**Problem details**
Output only an exact transcription of the line containing "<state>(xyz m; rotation" and all lines that follow it in the data below.

**The data**
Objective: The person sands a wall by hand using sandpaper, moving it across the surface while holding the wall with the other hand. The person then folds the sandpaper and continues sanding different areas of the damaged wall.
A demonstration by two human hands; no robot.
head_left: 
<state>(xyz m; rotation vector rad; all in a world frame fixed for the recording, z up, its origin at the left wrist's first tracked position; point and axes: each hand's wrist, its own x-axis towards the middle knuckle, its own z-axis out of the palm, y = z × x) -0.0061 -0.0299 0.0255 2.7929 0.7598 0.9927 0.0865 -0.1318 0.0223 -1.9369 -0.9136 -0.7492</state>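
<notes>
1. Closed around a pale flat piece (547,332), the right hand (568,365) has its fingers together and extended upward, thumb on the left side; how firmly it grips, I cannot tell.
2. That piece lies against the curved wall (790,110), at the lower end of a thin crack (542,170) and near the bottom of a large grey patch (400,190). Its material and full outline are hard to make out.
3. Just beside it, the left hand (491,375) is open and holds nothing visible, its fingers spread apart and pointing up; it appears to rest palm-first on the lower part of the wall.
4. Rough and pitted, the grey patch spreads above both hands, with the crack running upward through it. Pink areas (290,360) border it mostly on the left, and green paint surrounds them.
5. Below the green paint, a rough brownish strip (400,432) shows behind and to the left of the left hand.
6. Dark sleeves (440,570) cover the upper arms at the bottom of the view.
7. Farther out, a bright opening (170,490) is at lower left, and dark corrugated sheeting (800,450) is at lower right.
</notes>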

**Solution for this task**
<state>(xyz m; rotation vector rad; all in a world frame fixed for the recording, z up, its origin at the left wrist's first tracked position; point and axes: each hand's wrist, its own x-axis towards the middle knuckle, its own z-axis out of the palm, y = z × x) -0.0061 -0.0299 0.0255 2.7929 0.7598 0.9927 0.0865 -0.1318 0.0223 -1.9369 -0.9136 -0.7492</state>
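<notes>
1. Closed around a pale flat piece (547,332), the right hand (568,365) has its fingers together and extended upward, thumb on the left side; how firmly it grips, I cannot tell.
2. That piece lies against the curved wall (790,110), at the lower end of a thin crack (542,170) and near the bottom of a large grey patch (400,190). Its material and full outline are hard to make out.
3. Just beside it, the left hand (491,375) is open and holds nothing visible, its fingers spread apart and pointing up; it appears to rest palm-first on the lower part of the wall.
4. Rough and pitted, the grey patch spreads above both hands, with the crack running upward through it. Pink areas (290,360) border it mostly on the left, and green paint surrounds them.
5. Below the green paint, a rough brownish strip (400,432) shows behind and to the left of the left hand.
6. Dark sleeves (440,570) cover the upper arms at the bottom of the view.
7. Farther out, a bright opening (170,490) is at lower left, and dark corrugated sheeting (800,450) is at lower right.
</notes>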

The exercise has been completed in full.